Object-Picking Phase

Phase responsible for autonomously selecting a grasp pose and executing a collision-aware grasp of a target object. This phase is orchestrated by the *Pick Manager* within the Manipulation Core. Once an object of interest has been detected in 2D and protected into 3D space, **Perception 3D** provides a refined point cloud using the *Point Cloud Library (PCL)* along with corresponding collision primitives, such as a box in representation of the table and obstacle spheres for the surrounding environment. To minimize latency, parallel filtering and variable-resolution downsampling is employed.
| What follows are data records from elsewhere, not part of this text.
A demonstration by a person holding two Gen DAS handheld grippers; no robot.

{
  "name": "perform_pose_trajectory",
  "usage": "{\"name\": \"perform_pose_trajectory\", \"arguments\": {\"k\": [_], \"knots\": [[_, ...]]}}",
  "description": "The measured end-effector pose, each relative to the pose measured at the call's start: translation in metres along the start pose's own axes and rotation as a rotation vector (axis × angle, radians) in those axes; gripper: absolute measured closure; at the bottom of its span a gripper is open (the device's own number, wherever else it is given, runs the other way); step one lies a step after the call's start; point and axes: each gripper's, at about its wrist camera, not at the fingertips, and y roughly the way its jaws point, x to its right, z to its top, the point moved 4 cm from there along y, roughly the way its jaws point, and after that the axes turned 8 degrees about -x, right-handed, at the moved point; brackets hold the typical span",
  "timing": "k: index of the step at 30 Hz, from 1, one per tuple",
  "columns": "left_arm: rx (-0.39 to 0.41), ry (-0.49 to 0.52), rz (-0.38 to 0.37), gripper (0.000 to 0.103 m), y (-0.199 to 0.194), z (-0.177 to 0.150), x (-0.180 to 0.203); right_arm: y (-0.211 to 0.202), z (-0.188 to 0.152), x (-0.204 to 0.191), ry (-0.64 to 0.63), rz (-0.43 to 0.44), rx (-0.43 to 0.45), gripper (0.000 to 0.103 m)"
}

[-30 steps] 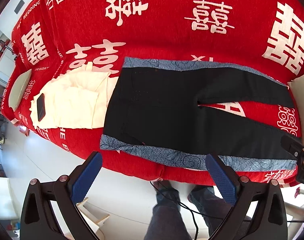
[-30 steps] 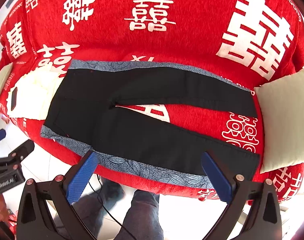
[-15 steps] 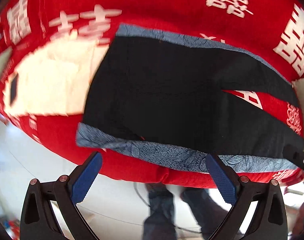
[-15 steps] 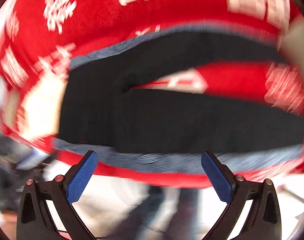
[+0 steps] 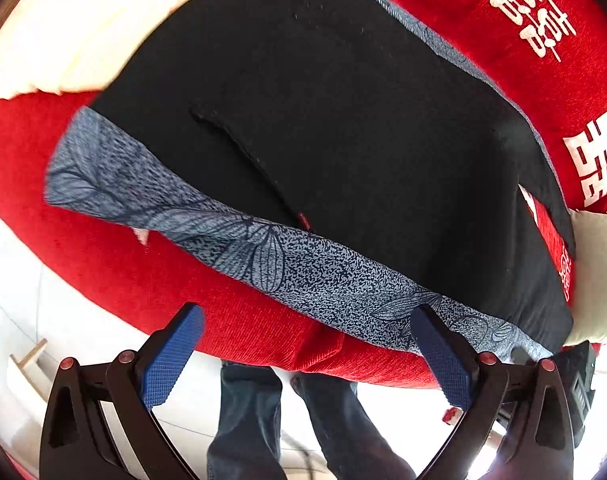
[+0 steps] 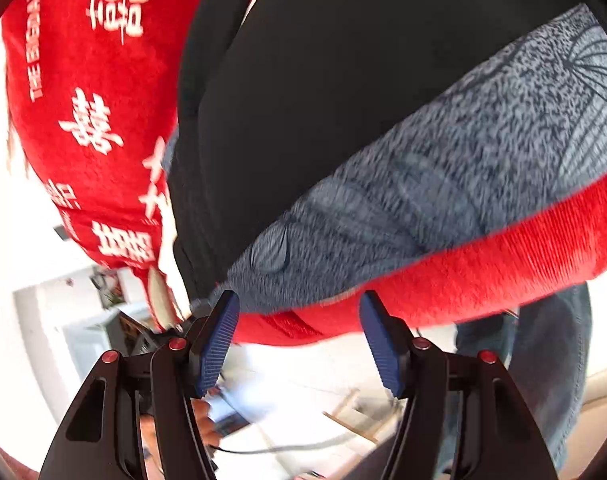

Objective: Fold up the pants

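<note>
While one pants (image 5: 343, 128) lies flat, left tool (image 5: 303, 356), right tool (image 6: 299, 334) gape, empty.

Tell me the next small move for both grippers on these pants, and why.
Probably ease both forward onto the blue patterned side strip and shut. The left gripper and right gripper are open, just short of the near edge of the pants, which lie flat on the red cover, unfolded.

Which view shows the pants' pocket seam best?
The left wrist view: the pocket seam runs sharp across the black pants. The right wrist view shows only the blurred blue trim, no seam.
</note>
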Motion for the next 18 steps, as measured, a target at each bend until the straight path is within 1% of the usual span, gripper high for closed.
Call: {"name": "perform_pose_trajectory", "arguments": {"k": [2,4,6,8,12,14,16,17,18], "knots": [[-0.011,0.010,-0.006,0.000,0.005,0.000,0.001,0.000,0.007,0.001,0.006,0.051,0.030,0.036],[-0.022,0.013,-0.018,0.000,0.009,0.001,0.001,0.004,0.012,0.005,0.018,0.092,0.042,0.036],[-0.032,0.008,-0.031,0.000,0.012,0.002,0.001,0.004,0.010,0.006,0.024,0.123,0.045,0.036],[-0.032,0.001,-0.037,0.000,0.013,0.004,0.000,0.005,0.001,0.012,0.052,0.161,0.041,0.036],[-0.042,-0.016,-0.058,0.000,0.016,0.010,-0.004,0.010,-0.009,0.025,0.105,0.175,0.047,0.036],[-0.041,-0.014,-0.069,0.000,0.017,0.013,-0.004,0.013,-0.002,0.025,0.123,0.232,0.059,0.036],[-0.042,-0.011,-0.081,0.000,0.018,0.014,-0.003,0.015,0.005,0.018,0.105,0.273,0.073,0.036],[-0.046,-0.012,-0.088,0.000,0.020,0.014,-0.002,0.014,0.007,0.015,0.102,0.283,0.079,0.037],[-0.053,-0.016,-0.094,0.000,0.022,0.013,-0.001,0.014,0.010,0.013,0.114,0.312,0.088,0.048]]}}
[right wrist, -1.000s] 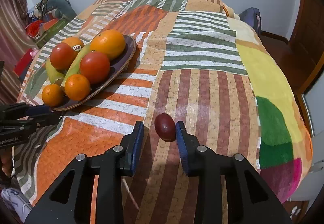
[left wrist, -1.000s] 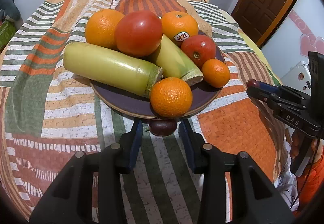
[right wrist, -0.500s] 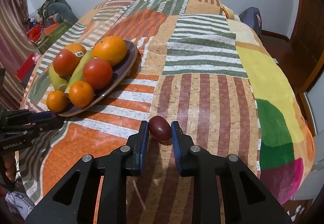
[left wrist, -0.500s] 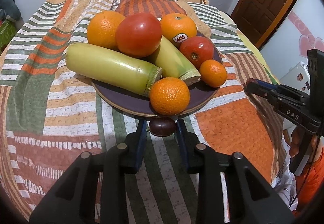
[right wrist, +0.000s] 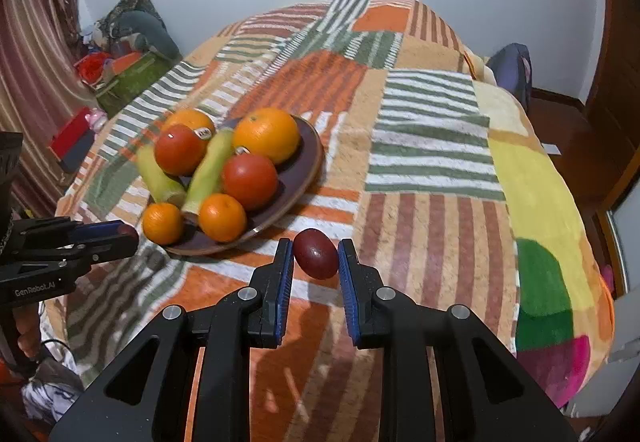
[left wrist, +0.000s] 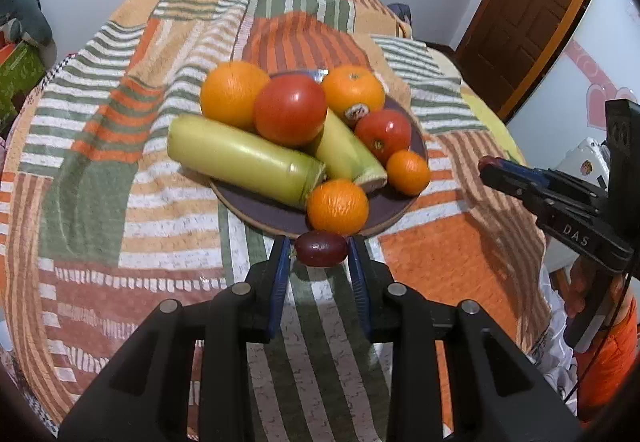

The isolated object point claud is then passed to the *Grasp Pose detection (GPD)* module which generates multiple candidates for grasp poses based on the local surface geometry. These grasp options are evaluated by the *Pick Manager*, which selects a feasible grasp according to the kinematic reachability, collision constraints and the task context restrictions. The selected grasp pose is then forwarded to the *Pick Motion Server*, which plans and executes the approach using MoveIt!. Using this approach the Picking Strategy achieved an 80% reliability rate.

Object-Placing Phase

The Placing strategy determines a stable and collision-free location for depositing the previously grasped object. This phase is coordinated by the *Place Manager* and spatial information provided by the Perception 3D together with probabilistic placement reasoning. Using the segmented table surface and the object primitives from the Perception 3D, the system constructs a valid placement surface model. A Gaussian Heatmap-based placement strategy is employed to evaluate candidate placement position toward preferred regions of the surface allowing task-dependent placement behaviors. The heatmap encodes spatial preferences and constraints, which are sampled to generate candidate place poses in a Cartecian space, favoring free space. These poses are validated against collision constraints using the current planning scene. Validated poses are sent to *Place Motion Server*, which plans and executes the placement trajectory. If requested, another Special Request Heatmap is created for special constraints like “in front of”, which is compared with the Gaussian Heatmap-based from the surface to evaluate the optimal placement pose. The Placing Strategy demonstrated a high 95% reliability rate.

Object-Pouring Phase

The pouring phase, orchestrated by the *Pour Manager* process enables controlled liquid-transfer actions by a perception-driven, geometry-aware puritan action by analyzing 3D point cloud information to infer the spatial properties of the target container. After the pouring object has been successfully picked, the *Perception 3D* pipeline is requested to obtain a segmented point cloud of the container. From this point cloud, the centroid of the container is computed as the mean of all points, while the container height is estimated using the maximum vertical coordinates of the cluster. With this information, a **pour_pose** is defined above the center, retaining the gripper’s pick orientation and preserving the kinematic consistency between the grasp and pour. The computed pour_pose, together with the pick result is passed to the *Pour Motion Server*, which generates a collision-aware and orientation-constrained trajectory using motion planning. Throughout the pouring motion, the object remains attached to the end-effector in the planning scene, allowing an accurate collision checking.
Finally, the Custom Gripper is a parallel mechanism powered by a rack-and-pinion system. Its innovation lies in its fingers, which incorporate fractal-structured silicone covers and soft inner materials, enhancing deformation and adaptability for objects up to 1 kg.